Work out how many lines in the data hold the string "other". Reply with only that number.

□ □ □ □ □

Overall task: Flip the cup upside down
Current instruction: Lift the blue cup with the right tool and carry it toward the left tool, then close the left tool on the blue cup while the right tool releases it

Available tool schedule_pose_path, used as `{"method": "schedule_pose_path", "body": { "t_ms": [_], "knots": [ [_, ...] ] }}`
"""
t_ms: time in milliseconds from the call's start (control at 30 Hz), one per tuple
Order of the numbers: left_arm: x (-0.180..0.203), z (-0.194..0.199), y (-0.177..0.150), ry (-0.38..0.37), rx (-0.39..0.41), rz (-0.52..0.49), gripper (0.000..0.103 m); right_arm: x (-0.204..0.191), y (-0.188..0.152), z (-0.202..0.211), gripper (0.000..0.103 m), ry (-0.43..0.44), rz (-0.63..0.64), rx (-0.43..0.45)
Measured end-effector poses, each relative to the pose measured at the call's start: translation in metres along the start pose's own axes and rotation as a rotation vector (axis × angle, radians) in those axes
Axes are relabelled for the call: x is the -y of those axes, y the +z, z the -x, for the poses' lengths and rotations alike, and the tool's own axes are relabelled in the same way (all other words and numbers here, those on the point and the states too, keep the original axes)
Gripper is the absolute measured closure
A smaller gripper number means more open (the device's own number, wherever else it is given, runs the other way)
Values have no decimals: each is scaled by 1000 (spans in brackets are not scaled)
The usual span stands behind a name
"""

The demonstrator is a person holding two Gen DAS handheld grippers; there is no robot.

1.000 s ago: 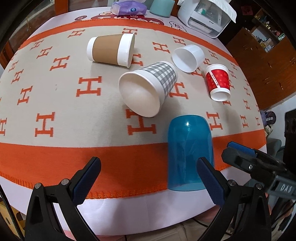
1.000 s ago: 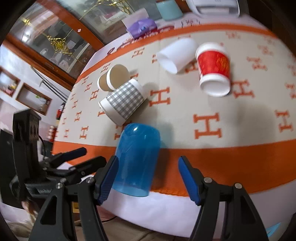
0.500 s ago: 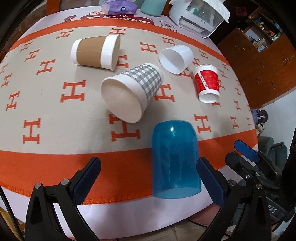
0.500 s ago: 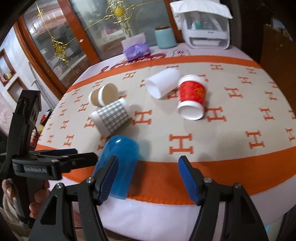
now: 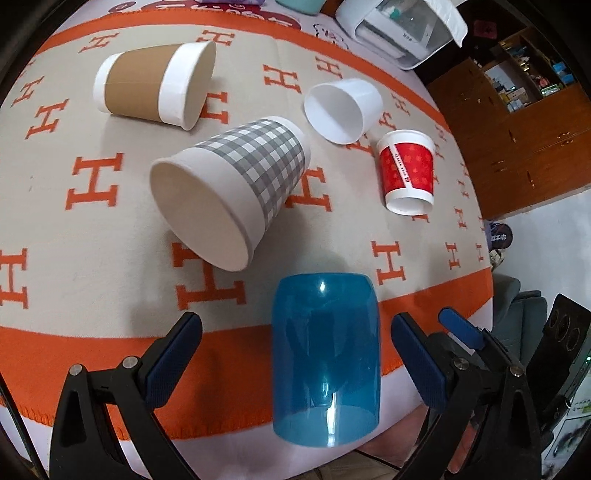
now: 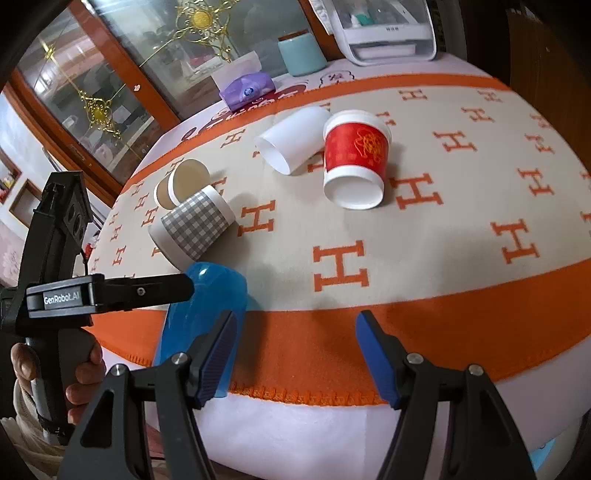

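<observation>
A translucent blue plastic cup [image 5: 327, 354] lies on its side near the table's front edge, its open mouth toward me. My left gripper [image 5: 295, 362] is open with the blue cup between its fingers, not touching it. In the right wrist view the blue cup [image 6: 210, 299] lies at the left, partly behind the left gripper's finger [image 6: 147, 290]. My right gripper [image 6: 295, 354] is open and empty, to the right of the cup above the orange border.
Several cups lie on their sides on the orange-and-beige H-patterned cloth [image 5: 92, 177]: a grey checked one [image 5: 236, 188], a brown one [image 5: 155, 85], a white one [image 5: 343, 110] and a red one [image 5: 406, 170]. A printer [image 6: 384, 33], teal canister [image 6: 301, 53] and tissue pack [image 6: 247, 88] stand at the back.
My left gripper has moved in so the blue cup now lies centred between its fingers. My right gripper has drawn back and swung right, away from the cup.
</observation>
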State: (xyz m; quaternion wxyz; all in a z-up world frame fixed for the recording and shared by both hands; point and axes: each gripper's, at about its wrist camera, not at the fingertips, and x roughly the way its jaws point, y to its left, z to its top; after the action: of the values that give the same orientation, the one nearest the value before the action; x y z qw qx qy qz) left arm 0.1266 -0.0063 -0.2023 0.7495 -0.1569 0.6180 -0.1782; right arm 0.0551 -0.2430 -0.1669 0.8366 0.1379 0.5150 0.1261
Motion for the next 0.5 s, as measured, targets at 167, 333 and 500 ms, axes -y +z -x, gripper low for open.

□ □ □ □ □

■ Response to the task
2